(What is needed)
Repeat the listing in full, preserving every character.

(Recorded data)
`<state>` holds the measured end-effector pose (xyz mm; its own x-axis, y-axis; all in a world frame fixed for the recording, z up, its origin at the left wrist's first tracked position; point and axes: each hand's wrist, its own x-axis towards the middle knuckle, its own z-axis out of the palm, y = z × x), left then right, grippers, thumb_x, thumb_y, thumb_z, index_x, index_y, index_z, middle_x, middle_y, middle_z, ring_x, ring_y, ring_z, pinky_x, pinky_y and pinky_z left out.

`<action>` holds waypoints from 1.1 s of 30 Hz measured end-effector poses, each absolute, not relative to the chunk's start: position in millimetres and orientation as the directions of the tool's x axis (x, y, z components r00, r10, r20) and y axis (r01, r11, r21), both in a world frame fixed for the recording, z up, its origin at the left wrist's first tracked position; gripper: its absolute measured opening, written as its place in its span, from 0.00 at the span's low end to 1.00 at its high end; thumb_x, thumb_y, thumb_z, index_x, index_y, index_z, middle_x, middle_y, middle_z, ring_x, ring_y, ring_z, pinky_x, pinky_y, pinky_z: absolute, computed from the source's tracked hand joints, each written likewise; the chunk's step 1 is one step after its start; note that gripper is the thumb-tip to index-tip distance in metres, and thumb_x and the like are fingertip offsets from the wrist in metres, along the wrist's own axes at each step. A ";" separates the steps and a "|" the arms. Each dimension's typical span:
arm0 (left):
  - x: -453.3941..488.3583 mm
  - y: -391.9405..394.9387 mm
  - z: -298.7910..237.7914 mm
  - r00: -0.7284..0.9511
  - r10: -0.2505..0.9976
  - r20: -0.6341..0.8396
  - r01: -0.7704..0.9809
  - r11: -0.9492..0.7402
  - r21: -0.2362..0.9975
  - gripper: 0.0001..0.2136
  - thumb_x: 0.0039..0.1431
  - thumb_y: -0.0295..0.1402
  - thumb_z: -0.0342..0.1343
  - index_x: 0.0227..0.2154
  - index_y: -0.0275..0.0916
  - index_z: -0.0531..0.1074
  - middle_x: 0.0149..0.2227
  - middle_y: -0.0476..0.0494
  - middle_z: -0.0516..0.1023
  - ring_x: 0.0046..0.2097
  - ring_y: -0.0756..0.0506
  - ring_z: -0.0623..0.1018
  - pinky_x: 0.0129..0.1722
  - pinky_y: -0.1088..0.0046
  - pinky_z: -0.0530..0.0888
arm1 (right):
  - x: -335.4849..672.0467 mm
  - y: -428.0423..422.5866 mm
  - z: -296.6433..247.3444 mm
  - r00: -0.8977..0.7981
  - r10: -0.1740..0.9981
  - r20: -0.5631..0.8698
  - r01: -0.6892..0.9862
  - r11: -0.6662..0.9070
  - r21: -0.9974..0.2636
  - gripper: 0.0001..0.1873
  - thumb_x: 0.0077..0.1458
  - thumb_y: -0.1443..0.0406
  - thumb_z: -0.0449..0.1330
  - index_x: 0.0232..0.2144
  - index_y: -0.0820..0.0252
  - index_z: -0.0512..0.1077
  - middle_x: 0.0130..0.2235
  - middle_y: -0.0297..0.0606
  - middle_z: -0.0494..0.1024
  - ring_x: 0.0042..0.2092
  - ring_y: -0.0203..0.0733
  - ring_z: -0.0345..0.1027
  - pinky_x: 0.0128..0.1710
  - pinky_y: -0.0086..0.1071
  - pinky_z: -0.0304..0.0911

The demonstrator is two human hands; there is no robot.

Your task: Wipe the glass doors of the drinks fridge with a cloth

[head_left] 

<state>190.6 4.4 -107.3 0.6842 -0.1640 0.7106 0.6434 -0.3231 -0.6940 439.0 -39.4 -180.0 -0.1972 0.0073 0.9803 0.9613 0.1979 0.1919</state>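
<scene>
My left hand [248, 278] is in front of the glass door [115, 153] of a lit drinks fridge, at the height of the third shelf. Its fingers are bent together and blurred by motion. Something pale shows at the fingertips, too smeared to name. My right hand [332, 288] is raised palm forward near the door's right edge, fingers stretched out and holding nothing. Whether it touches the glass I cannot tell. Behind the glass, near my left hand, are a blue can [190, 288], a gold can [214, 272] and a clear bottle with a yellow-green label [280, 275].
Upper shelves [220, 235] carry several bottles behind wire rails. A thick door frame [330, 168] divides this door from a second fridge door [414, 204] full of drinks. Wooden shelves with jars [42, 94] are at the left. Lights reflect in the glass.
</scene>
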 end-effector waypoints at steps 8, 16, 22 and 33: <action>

(Solution to the problem)
`<state>` holds the measured end-effector pose (xyz mm; its own x-axis, y-axis; all in a world frame fixed for the recording, z up, its origin at the left wrist's first tracked position; point and axes: each hand's wrist, its own x-axis towards the middle knuckle, its own z-axis out of the palm, y = z × x), left then right, grippers, thumb_x, thumb_y, thumb_z, index_x, index_y, index_z, middle_x, middle_y, middle_z, ring_x, ring_y, ring_z, pinky_x, pinky_y and pinky_z left out.

`<action>` holds waypoints from 1.1 s of 30 Hz measured end-effector poses, each absolute, not relative to the chunk's start: position in millimetres and orientation as the directions of the tool's x axis (x, y, z components r00, r10, r20) and y axis (r01, r11, r21), both in a world frame fixed for the recording, z up, its origin at the left wrist's first tracked position; gripper: its absolute measured opening, written as its place in its span, from 0.00 at the span's low end to 1.00 at its high end; thumb_x, thumb_y, thumb_z, index_x, index_y, index_z, middle_x, middle_y, middle_z, ring_x, ring_y, ring_z, pinky_x, pinky_y, pinky_z: absolute, computed from the source's tracked hand joints, each written likewise; the chunk's step 1 is one step after its start; note that gripper is the thumb-tip to index-tip distance in metres, and thumb_x and the like are fingertip offsets from the wrist in metres, along the wrist's own axes at each step. A ";" separates the steps and a "|" the arms. Each dimension's typical span:
arm0 (left):
  - x: -453.3941..488.3583 mm
  - y: -391.9405..394.9387 mm
  - z: -298.7910..237.7914 mm
  - r00: -0.7284..0.9511
  - r10: -0.2505..0.9976
  - r20: -0.6341..0.8396
  - r01: -0.7704..0.9809
  - r11: -0.9492..0.7402
  - r21: -0.2362..0.9975
  - gripper: 0.0001..0.2136
  - thumb_x: 0.0039..0.1431
  - thumb_y: -0.0295..0.1402
  - thumb_z: -0.0342..0.1343
  - index_x: 0.0227..0.2154
  - index_y: -0.0275..0.0916
  - index_z: -0.0531..0.1074
  - middle_x: 0.0149..0.2227
  - middle_y: -0.0476..0.0494
  - middle_z: -0.0516..0.1023
  - ring_x: 0.0046..0.2097
  - ring_y: -0.0756..0.0506
  - ring_z: -0.0623..0.1018
  - pinky_x: 0.0129..0.1722
  - pinky_y: -0.1088..0.0046
  - pinky_z: -0.0530..0.0888
arm1 (right):
  - x: -335.4849..672.0467 mm
  - y: -428.0423..422.5866 mm
  - z: -296.6433..247.3444 mm
  - r00: -0.8977..0.7981
  - r10: -0.1740..0.9981
  - r20: -0.5631..0.8698
  - r01: -0.6892..0.9862
  - r11: -0.6662..0.9070
  - r21: -0.9974..0.2636
  - gripper: 0.0001..0.1873
  - thumb_x: 0.0077..0.1458
  - thumb_y: -0.1443..0.0406
  - thumb_z: -0.0449..0.1330
  - index_x: 0.0232..0.2144
  - index_y: -0.0820..0.0252
  - index_z: -0.0512..0.1077
  - middle_x: 0.0130..0.2235
  - middle_y: -0.0297..0.0606
  - middle_z: -0.0494..0.1024
  - ring_x: 0.0042..0.2092
  - ring_y: -0.0203..0.0733
  - ring_z: -0.0345..0.1027
  - pinky_x: 0.0128..0.1710
  - pinky_y: -0.0086..0.1071
  - pinky_z: -0.0304..0.0911

The demonstrator is two human hands; there is no robot.

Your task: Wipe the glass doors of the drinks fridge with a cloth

[head_left] 

<state>190.6 4.4 -107.3 0.6842 -0.1640 0.7106 0.6434 -0.3231 -0.6940 439.0 -39.4 -180.0 -0.1972 0.0073 0.9803 0.9613 0.1979 0.1919</state>
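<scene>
My left hand [248, 278] is in front of the glass door [115, 153] of a lit drinks fridge, at the height of the third shelf. Its fingers are bent together and blurred by motion. Something pale shows at the fingertips, too smeared to name. My right hand [332, 288] is raised palm forward near the door's right edge, fingers stretched out and holding nothing. Whether it touches the glass I cannot tell. Behind the glass, near my left hand, are a blue can [190, 288], a gold can [214, 272] and a clear bottle with a yellow-green label [280, 275].
Upper shelves [220, 235] carry several bottles behind wire rails. A thick door frame [330, 168] divides this door from a second fridge door [414, 204] full of drinks. Wooden shelves with jars [42, 94] are at the left. Lights reflect in the glass.
</scene>
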 end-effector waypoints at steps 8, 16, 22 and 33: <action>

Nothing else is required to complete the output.